Randolf is sitting in my apartment, his bald head moist with perspiration, hunched over the lap top we share.
"Your ferns could do with some water."
"Yes. I forgot about them."
And so I make up for my bad parenting by drowning the poor things until their pots overflow. I mutter an embarrassed apology as I mop away the evidence. From my vantage point on the mud streaked floor, I peer out as the moon darkens my window with its arthritic passage. His head lolls to one side and I hear the faint hint of a moan, carried easily across the now silent city.
"Seems odd to bother with ferns with him looking so shit."
"Like it is pointless to continually tune an instrument? We must keep up a semblance of normality."
He is right, of course. The creature has been dying for generations. But now the hang of his head, the shuddering of his mammoth body and the groaning cries he utters make entire cities pause as he passes, hoping desperately that he will not fall, not until the next city, at any rate.
The man nibbles on dried fruit and scrolls up the page.
"I hope it happens soon, at any rate. This constant fear is shattering us all. Besides, I get so tired of the baying of dogs."
I nod and watch the street below, where a teenager crouches in the dust to tie her shoe lace, pressing her hands against the concrete for a steadying moment before rising again and walking on, head bowed in fear of the creature above.
Current Mood: disappointed
March 12th, 2006
I will finish the moon stories someday soon but now, now that I am safely back in Victoria, I will tell you of my trip 'home'.
I stayed in my old share house, snuggled against my old friends, being licked by my old dog and eating apricots off of my old tree.

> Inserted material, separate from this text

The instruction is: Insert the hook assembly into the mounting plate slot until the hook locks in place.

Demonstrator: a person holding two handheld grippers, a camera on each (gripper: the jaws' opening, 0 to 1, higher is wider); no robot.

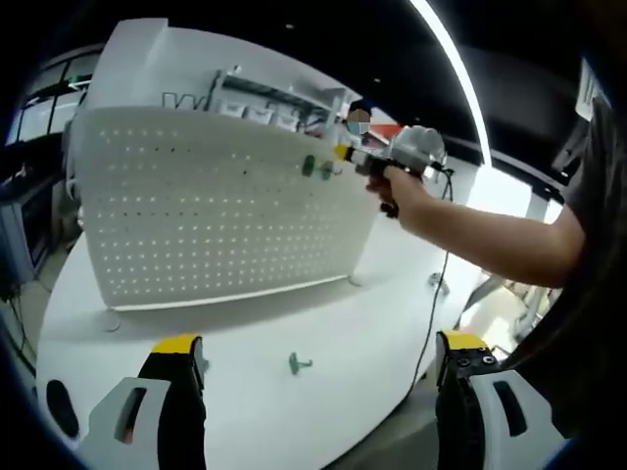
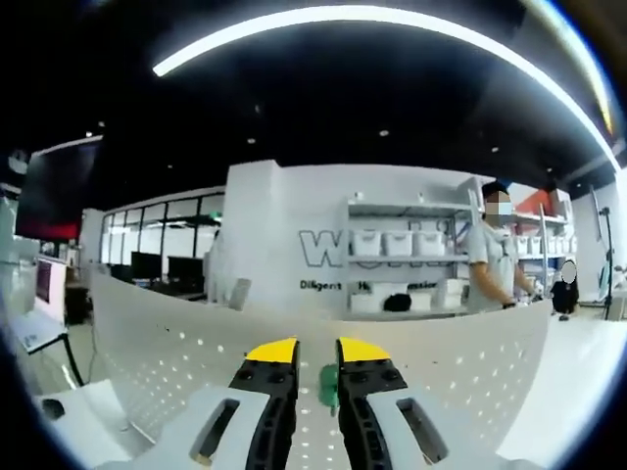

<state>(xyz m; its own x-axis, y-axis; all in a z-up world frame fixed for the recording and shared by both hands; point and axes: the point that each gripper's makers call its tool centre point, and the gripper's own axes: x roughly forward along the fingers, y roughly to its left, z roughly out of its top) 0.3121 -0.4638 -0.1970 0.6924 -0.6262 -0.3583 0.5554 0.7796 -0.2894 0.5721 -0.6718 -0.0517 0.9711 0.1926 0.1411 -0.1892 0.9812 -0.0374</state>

I went and visited my old place of employment, noted the smell of old books, marvelled at the angelic figures of the customers and was welcomed happily in Spanish by my ex-boss. I looked for Toby along the banks of the river and did not see him but then I didn't expect to. I was recognised by 5 people just walking through Rundle Mall, my hair stroked, my cheeks kissed, my body embraced. 'You've lost weight! I didn't think that was possible!' 'My God! Your hair is so long now, darling! I always forget what an amazing colour it is.' 'You look exhausted!' Little observations that let me know that I am loved and remembered.
And then I saw Him. Well, He saw me first actually. I felt his eyes on my and turned with the knowledge that I was about to be struck down. His foster mother was in a heated debate with another white, middle-aged, wealthy woman and Tolly hung off of her hand, twirling about her leg, gazing at me from the safety of that strange, compassionate alien. I managed to smile at him and wave like everyone does when they see a toddler regarding then but this boy, my boy, hugged the woman's leg so tightly, so fearfully, that she lifted him up onto her hip and cooed at him.
Tolly continued to stare at me, over the woman's shoulder until the conversation was finished. Only then did she notice his fixation, turn, look confused, jiggle the child on her hip, bit her lip, turn away and vanish into the crowd. I was left, standing beside the brass pigs, head ringing from the blow that I had predicted moments before I saw the boy.